When someone speaks harshly
to us, if we reflect on Dhamma, we will see it is just heaps of earth. Okay, he
is criticizing me - he's just criticizing a heap of earth. One heap of earth is
criticizing another heap of earth. Water is criticizing water. Wind is
criticizing wind. Fire is criticizing fire.
But if we really see things
in this way then others will probably call us mad. ''He doesn't care about
anything. He has no feelings.'' When someone dies we won't get upset and cry,
and they will call us crazy again. Where can we stay?
It really has to come down
to this. We have to practice to realize for ourselves. Getting beyond suffering
does not depend on others' opinions of us, but on our own individual state of
mind.
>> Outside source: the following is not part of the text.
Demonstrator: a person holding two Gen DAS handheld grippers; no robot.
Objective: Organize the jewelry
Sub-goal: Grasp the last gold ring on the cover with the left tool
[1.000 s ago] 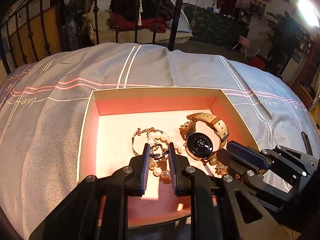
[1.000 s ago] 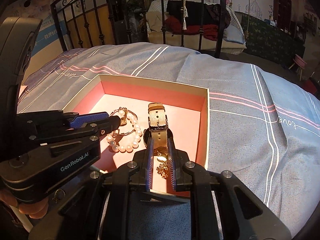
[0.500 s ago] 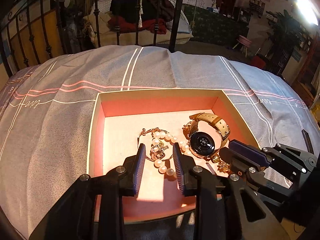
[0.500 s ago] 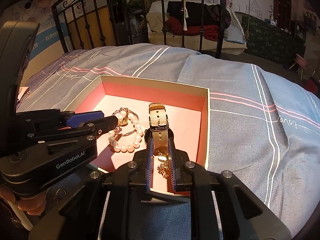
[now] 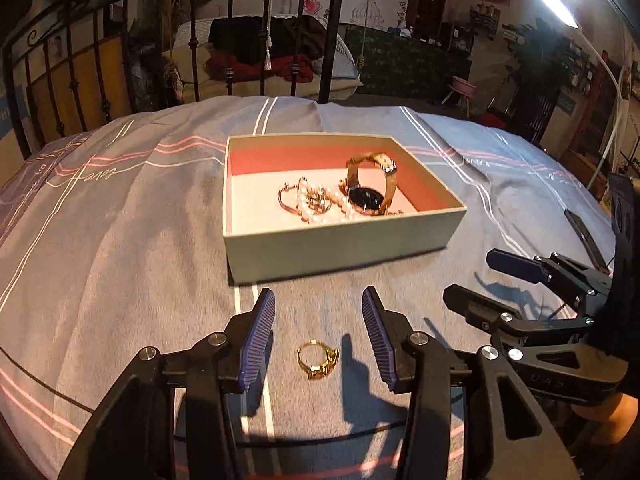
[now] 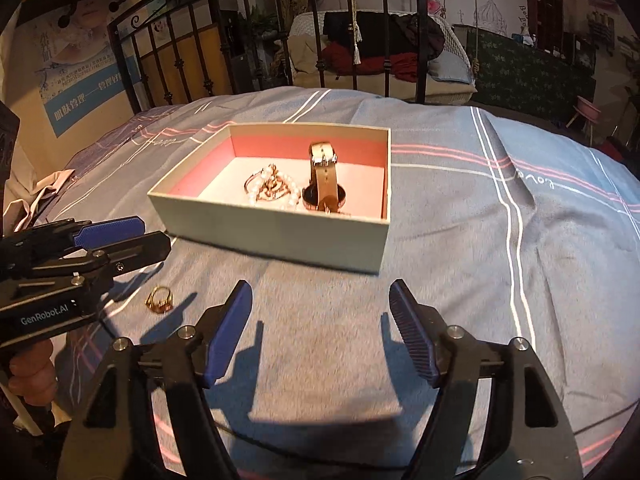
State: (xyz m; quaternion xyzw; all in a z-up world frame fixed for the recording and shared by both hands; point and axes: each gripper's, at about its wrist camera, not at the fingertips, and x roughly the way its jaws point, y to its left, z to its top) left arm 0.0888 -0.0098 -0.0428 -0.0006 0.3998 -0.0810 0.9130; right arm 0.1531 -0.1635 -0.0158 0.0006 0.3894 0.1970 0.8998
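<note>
The left wrist view looks forward and down between the spread fingers of the left gripper (image 5: 319,330), from low over the bedspread (image 5: 120,264). The box (image 5: 340,236) is ahead, a bit far. The right wrist view looks the same way from the right side, over the right gripper (image 6: 321,316). Both views share the box, the gold ring (image 5: 318,360) and the bed rail (image 6: 280,20) far behind.

A box (image 5: 340,236) sits on the bed (image 5: 120,240), holding a watch (image 5: 370,190), pearl bracelet (image 5: 320,204) and bangle (image 5: 288,202). A ring (image 5: 318,359) lies on the bed before the box.
</note>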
Never mind what they will say - we experience the truth for ourselves.
Then we can dwell at ease.
But generally we don't take
it this far. Youngsters will go to the monastery once or twice, then when they
go home their friends make fun of them: ''Hey, Dhamma Dhammo!'' They feel
embarrassed and they don't feel like coming back here. Some of them have told
me that they came here to listen to teachings and gained some understanding, so
they stopped drinking and hanging out with the crowd. But their friends
belittled them: ''You go to the monastery and now you don't want to go out
drinking with us anymore. What's wrong with you?'' So they get embarrassed and
eventually end up doing the same old things again. It's hard for people to
stick to it.
So rather than aspiring too
high, let's practice patience and endurance. Exercising patience and restraint
in our families is already pretty good. Don't quarrel and fight - if you can
get along, you've already transcended suffering for the moment and that's good.
When things happen, recollect Dhamma. Think of what your spiritual guides have
taught you. They teach you to let go, to give up, to refrain, to put things
down; they teach you to strive and fight in this way to solve your problems.
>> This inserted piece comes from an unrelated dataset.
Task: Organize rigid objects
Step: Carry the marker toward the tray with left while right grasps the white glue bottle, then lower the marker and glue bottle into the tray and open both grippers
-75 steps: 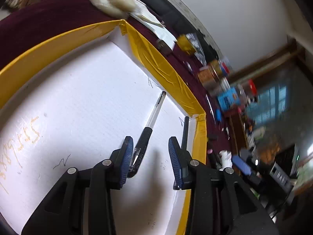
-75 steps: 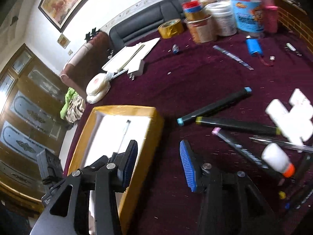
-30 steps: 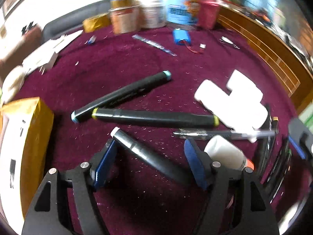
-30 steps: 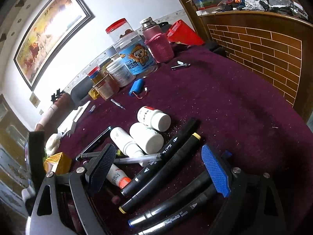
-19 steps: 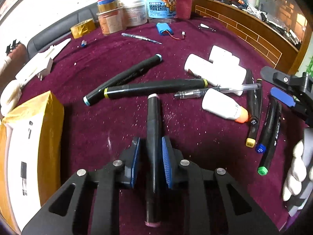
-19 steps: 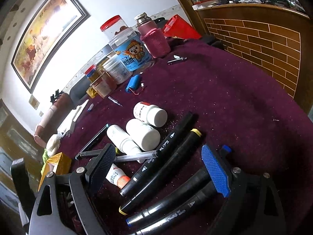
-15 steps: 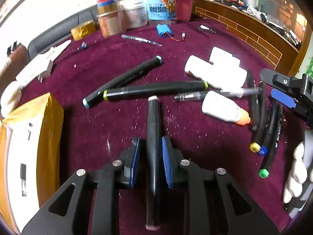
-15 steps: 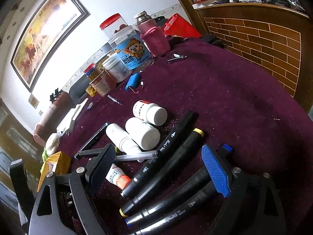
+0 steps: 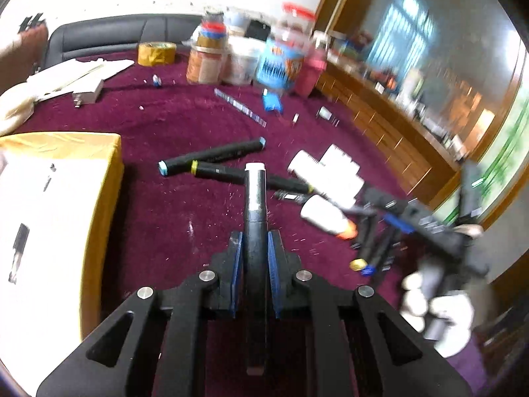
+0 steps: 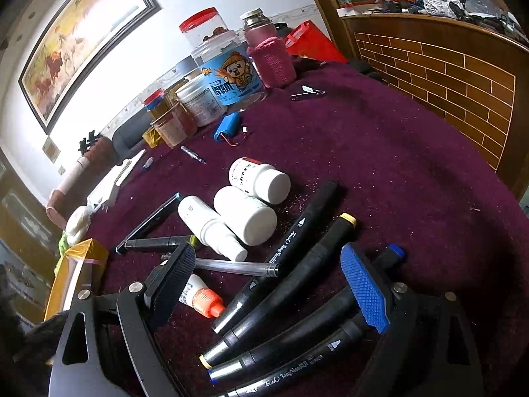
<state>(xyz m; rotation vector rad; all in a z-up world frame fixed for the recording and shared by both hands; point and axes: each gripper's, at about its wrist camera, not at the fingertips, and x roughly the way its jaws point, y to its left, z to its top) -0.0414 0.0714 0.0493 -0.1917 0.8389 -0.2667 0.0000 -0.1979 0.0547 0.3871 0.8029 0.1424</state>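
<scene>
One black marker [image 9: 255, 231] sits pinched lengthwise in the left claw [image 9: 254, 251], its white tip lifted above the maroon bench [image 9: 172, 218], with the yellow-edged box [image 9: 99, 172] off to the left. From the right wrist, the right claw [image 10: 267, 284] is spread wide over four markers [image 10: 297, 284] lying side by side, near three white bottles [image 10: 244, 205] and an orange-capped bottle [image 10: 201, 297].

Maroon tablecloth [image 10: 413, 165] covers the table. At its far edge: a clear jar with red lid and cartoon label [image 10: 228, 63], a bottle in a pink knitted sleeve [image 10: 269, 53], a white tub [image 10: 201, 99]. A blue battery pack [image 10: 226, 129] lies near them. Yellow tape roll [image 9: 157, 53] beside a black sofa [image 9: 105, 38]. Framed painting [image 10: 79, 39] on the wall.
</scene>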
The Dhamma that you come to listen to is just for solving your problems.
What kind of problems are
we talking about? How about your families? Do you have any problems with your
children, your spouses, your friends, your work and other matters? All these
things give you a lot of headaches, don't they? These are the problems we are
talking about; the teachings are telling you that you can resolve the problems
of daily life with Dhamma.
We have been born as human
beings. It should be possible to live with happy minds. We do our work
according to our responsibilities. If things get difficult we practice
endurance. Earning a livelihood in the right way is one sort of Dhamma
practice, the practice of ethical living. Living happily and harmoniously like
this is already pretty good.
But we are usually taking a
loss. Don't take a loss! If you come here on the observance day to take
precepts and then go home and fight, that's a loss. Do you hear what I am
saying, folks? It's just a loss to do this. It means you don't see the Dhamma
even a tiny little bit - there's no profit at all. Please understand this.
Now you have listened to
the Dhamma for an appropriate length of time today.
Footnotes
A highly
respected monk of the forest tradition, considered to be an arahantand a teacher of Ajahn Mun.